内科学 第10版 の解説
アディポサイトカインの生理的意義(脂肪由来ホルモンと疾患)
レプチンは,1994年に遺伝性肥満ob/obマウスの原因遺伝子として単離同定されたペプチドホルモンであり,視床下部に直接作用して,強力な摂食抑制とエネルギー消費亢進をもたらす(Friedmanら,1998).きわめてまれであるが,遺伝的にレプチンあるいはレプチン受容体を欠損する家系が存在し,著しい肥満を発症することが報告されている.エネルギー代謝調節以外にも,レプチンは,神経内分泌系,心血管系,免疫系などに多彩な生理作用を発揮し,生体の栄養状態を感知する栄養センサーとして生体の恒常性維持に働くと想定される.一方,脂肪組織を先天的ないし後天的に欠損すると,著しい糖脂質代謝異常が認められ(脂肪萎縮性糖尿病),アディポサイトカインの生理的意義が示唆される.現在,レプチンを用いた高度先進医療が進行中であり,レプチンの少量補充療法が脂肪萎縮性糖尿病を劇的に改善することが報告されている.[小川佳宏・菅波孝祥]
■文献
Friedman JM, Halaas JL: Leptin and the regulation of body weight in mammals. Nature, 395: 763-770, 1998.

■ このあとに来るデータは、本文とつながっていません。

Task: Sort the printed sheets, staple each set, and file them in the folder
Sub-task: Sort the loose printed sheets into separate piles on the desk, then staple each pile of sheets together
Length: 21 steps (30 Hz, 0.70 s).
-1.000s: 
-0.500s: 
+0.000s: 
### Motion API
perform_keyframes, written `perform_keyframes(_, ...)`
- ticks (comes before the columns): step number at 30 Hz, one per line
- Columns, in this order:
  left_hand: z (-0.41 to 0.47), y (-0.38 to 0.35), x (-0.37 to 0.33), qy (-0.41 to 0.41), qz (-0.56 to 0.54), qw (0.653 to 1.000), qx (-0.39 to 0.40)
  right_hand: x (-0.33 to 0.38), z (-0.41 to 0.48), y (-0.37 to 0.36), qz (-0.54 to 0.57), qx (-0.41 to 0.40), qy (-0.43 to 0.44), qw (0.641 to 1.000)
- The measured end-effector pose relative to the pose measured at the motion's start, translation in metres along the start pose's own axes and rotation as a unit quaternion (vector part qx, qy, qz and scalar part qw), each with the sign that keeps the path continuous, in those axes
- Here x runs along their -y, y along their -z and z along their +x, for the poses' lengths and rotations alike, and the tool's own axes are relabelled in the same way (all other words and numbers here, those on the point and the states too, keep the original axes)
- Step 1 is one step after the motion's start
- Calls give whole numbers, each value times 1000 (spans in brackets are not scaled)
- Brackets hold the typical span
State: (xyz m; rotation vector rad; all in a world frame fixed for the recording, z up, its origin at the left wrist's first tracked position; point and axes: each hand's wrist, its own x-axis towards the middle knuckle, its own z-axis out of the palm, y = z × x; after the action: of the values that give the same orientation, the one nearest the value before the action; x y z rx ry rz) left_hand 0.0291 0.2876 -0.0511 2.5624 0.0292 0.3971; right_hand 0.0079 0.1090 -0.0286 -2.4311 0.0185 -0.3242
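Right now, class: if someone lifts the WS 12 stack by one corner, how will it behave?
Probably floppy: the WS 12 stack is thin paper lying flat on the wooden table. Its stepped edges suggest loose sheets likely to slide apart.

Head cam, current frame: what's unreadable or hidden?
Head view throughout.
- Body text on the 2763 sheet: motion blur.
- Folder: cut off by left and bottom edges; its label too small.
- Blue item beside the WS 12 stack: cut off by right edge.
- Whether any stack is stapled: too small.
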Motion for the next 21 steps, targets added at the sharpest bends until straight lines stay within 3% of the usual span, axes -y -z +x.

Matsuzawa Y, Funahashi T, et al: Molecular mechanism of metabolic syndrome X: contribution of adipocytokines, adipocyte-derived bioactive substances. Ann NY Acad Sci, 892: 146-154, 1999.
Suganami T, Ogawa Y: Adipose tissue macrophages: their role in adipose tissue remodeling. J Leukoc Biol, 88: 33-39, 2010.